Die Plattform "Betroffene Kirchlicher Gewalt" bietet Missbrauchs-Opfern Hilfe an. Die Opferschutz-Organisation "Weißer Ring" kritisiert, dass die kirchlichen Ombudsstellen zu nahe bei den Tätern angesiedelt seien.

Hotline fuer Opfer Kritik
Hotline fuer Opfer Kritik
(c) APA/ROBERT JAEGER (ROBERT JAEGER)

Die Plattform "Betroffene Kirchlicher Gewalt" hat eine Hotline für Opfer von "sexueller, seelischer oder physischer Gewalt" durch die katholische Kirche eingerichtet. Ab Dienstag erhält man unter der Nummer 0699/10369369 von 9 bis 12 Uhr psychologische und rechtliche Unterstützung. Gleich am ersten Tag sind 50 Anrufe und sieben Mails eingegangen. Viele der angesprochenen Fälle liegen 20 und mehr Jahre zurück, allerdings dürfte es auch Vorfälle geben, die sich innerhalb der Verjährungsfrist ereignet haben, erklärte ein Sprecher der Plattform.

Anrufe kamen aus ganz Österreich, viele der Opfer haben sich überhaupt erstmals an eine Stelle gewendet. Berichtet wurde von Übergriffen unter anderem in Klosterschulen, bei Ministranten sowie bei der Jungschar.

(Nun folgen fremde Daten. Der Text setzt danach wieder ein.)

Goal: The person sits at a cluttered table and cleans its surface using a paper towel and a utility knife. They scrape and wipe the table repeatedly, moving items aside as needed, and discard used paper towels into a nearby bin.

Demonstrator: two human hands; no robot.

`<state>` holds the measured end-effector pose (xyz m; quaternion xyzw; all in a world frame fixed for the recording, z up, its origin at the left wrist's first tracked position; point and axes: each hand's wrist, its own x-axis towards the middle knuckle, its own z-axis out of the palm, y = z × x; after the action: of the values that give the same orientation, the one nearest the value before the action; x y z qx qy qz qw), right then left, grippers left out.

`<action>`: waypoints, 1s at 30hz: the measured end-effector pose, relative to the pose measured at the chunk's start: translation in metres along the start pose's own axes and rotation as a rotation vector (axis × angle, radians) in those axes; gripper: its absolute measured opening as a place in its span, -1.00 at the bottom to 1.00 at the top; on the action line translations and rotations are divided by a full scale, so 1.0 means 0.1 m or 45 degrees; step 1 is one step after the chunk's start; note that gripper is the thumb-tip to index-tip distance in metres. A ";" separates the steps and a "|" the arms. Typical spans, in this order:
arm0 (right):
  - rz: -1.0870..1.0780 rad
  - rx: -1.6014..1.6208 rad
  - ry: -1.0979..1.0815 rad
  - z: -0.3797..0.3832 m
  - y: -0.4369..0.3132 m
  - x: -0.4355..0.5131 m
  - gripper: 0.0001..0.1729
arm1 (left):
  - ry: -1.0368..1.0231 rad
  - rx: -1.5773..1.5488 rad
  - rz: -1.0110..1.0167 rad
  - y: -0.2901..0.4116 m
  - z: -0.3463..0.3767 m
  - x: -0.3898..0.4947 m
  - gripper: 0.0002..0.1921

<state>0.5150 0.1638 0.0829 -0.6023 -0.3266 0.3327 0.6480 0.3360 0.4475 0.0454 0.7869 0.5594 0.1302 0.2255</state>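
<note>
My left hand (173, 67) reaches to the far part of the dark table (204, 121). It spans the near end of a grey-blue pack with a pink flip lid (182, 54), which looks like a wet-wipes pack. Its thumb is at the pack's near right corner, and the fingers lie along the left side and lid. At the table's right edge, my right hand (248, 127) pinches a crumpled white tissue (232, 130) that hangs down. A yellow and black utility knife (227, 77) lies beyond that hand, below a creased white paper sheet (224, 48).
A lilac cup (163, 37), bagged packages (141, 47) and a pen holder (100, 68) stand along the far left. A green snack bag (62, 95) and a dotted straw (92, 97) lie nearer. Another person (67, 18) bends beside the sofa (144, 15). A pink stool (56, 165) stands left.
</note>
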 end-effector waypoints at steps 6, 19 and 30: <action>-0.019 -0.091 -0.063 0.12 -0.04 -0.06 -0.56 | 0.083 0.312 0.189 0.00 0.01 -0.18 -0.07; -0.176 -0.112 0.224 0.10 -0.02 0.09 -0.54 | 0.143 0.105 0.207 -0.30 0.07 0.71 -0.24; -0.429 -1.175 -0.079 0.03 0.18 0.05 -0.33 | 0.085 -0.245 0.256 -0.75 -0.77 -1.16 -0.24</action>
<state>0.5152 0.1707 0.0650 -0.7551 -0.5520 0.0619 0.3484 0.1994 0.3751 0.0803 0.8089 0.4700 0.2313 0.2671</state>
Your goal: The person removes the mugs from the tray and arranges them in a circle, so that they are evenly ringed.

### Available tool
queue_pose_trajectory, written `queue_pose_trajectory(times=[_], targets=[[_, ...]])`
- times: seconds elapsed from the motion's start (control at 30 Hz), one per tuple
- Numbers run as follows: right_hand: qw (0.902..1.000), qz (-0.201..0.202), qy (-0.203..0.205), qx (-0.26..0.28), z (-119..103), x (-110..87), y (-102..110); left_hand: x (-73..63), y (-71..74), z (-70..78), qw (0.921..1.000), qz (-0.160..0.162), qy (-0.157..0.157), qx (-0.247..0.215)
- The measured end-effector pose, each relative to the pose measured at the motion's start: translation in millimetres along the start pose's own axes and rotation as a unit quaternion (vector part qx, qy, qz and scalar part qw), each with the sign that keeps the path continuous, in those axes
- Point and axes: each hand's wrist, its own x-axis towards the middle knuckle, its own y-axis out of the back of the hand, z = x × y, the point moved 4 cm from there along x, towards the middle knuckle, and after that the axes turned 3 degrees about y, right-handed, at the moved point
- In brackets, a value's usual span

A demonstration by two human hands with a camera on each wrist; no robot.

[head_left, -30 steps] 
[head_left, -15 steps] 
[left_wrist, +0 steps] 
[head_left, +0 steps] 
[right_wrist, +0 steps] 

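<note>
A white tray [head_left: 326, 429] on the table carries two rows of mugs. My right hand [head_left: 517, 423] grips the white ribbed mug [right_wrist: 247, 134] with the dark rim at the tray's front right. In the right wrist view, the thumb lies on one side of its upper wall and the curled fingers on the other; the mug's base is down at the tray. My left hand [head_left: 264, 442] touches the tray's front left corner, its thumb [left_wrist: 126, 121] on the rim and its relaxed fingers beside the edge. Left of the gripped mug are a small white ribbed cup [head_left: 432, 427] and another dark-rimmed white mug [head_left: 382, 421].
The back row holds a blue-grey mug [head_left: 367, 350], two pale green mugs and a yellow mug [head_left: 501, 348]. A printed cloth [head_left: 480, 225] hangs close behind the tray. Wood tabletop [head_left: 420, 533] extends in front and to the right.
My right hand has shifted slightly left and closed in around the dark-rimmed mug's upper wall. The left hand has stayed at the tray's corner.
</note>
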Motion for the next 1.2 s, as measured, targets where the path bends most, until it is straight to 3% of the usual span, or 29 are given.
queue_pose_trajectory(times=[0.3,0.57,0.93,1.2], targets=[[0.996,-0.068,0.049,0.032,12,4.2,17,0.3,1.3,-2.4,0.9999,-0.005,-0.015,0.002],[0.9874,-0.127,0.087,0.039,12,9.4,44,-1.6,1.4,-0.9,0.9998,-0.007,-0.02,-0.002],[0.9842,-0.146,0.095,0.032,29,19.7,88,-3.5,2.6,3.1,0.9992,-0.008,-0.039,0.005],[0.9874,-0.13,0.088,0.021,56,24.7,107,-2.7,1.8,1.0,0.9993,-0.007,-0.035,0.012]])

Nach Angaben des Sprechers werden diese Vorkommnisse zunächst einmal notiert und weiter angesehen. Viele der Anrufer hätten auch Interesse an anwaltlicher Hilfe gezeigt. Zusätzlich habe großes Interesse an einer Vernetzung der Opfer untereinander bestanden.

Kritik an Ombudsstellen

Bisher konnten sich Opfer nur an die kirchlichen Ombudsstellen wenden. Und genau an diesen übt nun die Opferschutz-Organisation "Weißer Ring" massive Kritik: Sie seien in der Nähe der Täter angesiedelt, was für Opfer wenig hilfreich sei, viele würden sich daher nicht melden.

Grundlage des Opferschutzes sei die Absonderung des Opfers vom Täter. Bei den Kirchlichen Ombudsstellen sei genau das nicht der Fall. Die Kirche solle sich einer der vielen Opferschutz-Organisationen bedienen, diese seien spezialisiert und könnten die Arbeit sofort aufnehmen.